What the task requires → Copy out the data exactly as it appears, without a single image.

Recorded information →
------------------------------

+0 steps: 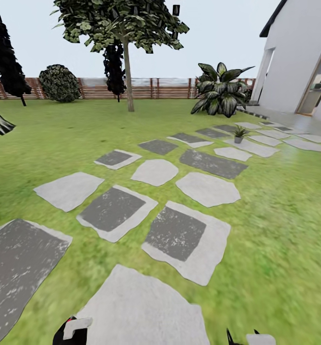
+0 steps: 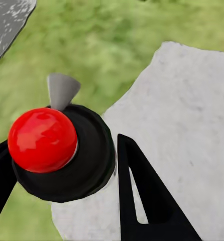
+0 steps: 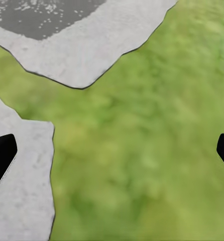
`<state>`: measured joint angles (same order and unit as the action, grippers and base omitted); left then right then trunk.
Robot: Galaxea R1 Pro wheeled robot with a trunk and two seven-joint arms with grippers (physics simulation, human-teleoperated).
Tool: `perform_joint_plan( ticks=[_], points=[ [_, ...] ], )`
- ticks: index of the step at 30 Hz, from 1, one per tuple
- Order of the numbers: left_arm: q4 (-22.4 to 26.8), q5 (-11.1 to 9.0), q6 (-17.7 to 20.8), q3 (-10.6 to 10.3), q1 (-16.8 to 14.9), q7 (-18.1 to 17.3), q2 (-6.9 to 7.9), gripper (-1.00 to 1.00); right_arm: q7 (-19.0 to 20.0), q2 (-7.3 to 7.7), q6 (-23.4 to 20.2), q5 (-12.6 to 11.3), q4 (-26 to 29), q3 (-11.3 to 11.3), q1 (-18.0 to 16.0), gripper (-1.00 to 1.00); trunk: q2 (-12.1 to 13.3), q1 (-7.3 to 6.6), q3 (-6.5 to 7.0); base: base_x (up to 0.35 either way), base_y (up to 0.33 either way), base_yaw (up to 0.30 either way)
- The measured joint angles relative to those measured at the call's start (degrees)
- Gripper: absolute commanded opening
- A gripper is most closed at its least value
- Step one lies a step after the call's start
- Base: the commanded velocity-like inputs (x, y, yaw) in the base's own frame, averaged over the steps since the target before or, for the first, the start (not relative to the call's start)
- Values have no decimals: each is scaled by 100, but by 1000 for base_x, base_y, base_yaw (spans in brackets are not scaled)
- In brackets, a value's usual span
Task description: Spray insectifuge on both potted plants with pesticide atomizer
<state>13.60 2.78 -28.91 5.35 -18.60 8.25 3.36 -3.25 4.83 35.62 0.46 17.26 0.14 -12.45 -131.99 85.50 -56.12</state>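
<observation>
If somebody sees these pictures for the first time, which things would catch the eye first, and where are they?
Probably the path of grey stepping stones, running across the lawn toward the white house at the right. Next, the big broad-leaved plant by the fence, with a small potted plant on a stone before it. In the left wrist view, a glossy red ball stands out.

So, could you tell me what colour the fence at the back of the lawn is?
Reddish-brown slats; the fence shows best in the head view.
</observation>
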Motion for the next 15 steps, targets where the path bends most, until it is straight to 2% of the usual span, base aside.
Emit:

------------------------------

Result below →
+0 steps: 
+0 steps: 
+0 steps: 
`<state>`: measured joint angles (same order and unit as the action, grippers and base omitted); left then right then trunk.
Robot: Galaxea R1 Pro wheeled robot with a trunk and two seven-joint arms with grippers (physics simulation, human-teleoperated).
Tool: `perform_joint_plan( ticks=[_], points=[ [_, ...] ], )`
- ticks: index of the step at 30 Hz, from 1, one per tuple
- Order of the numbers: left_arm: q4 (-22.4 to 26.8), q5 (-11.1 to 9.0), q6 (-17.7 to 20.8), q3 (-10.6 to 10.3), q1 (-16.8 to 14.9), q7 (-18.1 to 17.3), q2 (-6.9 to 7.9), gripper (-1.00 to 1.00); right_arm: q7 (-19.0 to 20.0), q2 (-7.3 to 7.7), q6 (-23.4 to 20.2), q5 (-12.6 to 11.3), q4 (-26 to 29), q3 (-11.3 to 11.3), q1 (-18.0 to 16.0), gripper (-1.00 to 1.00); trunk: q2 (-12.1 to 13.3), q1 (-7.3 to 6.6), q3 (-6.5 to 7.0); base: base_x (up to 0.35 either way), base_y (up to 0.33 either way), base_yaw (up to 0.30 either way)
- The measured joint angles relative to those measured at the call's start (degrees)
- Gripper: absolute commanded opening
- A gripper is most closed at its least value
- Step one lies a step after the call's start
- Base: the commanded velocity-like inputs (x, y, yaw) in the base's own frame, averaged over the steps since the target before or, for the first, the start (not relative to the call's start)
- Values have no decimals: each is scaled by 100, but by 1000 for base_x, base_y, base_yaw (spans in brackets are not scaled)
- In brackets, a value's usual span
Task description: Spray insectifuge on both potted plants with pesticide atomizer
<state>13.60 2.78 -28.91 5.35 -18.60 8.25 3.36 -3.25 4.83 35.62 0.46 17.26 0.14 -12.45 -131.99 85.50 -56.12</state>
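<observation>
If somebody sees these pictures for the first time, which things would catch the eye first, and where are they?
Probably the path of grey stepping stones, running across the lawn toward the white house at the right. Next, the big broad-leaved plant by the fence, with a small potted plant on a stone before it. In the left wrist view, a glossy red ball stands out.

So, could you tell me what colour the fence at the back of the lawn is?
Reddish-brown slats; the fence shows best in the head view.
</observation>
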Motion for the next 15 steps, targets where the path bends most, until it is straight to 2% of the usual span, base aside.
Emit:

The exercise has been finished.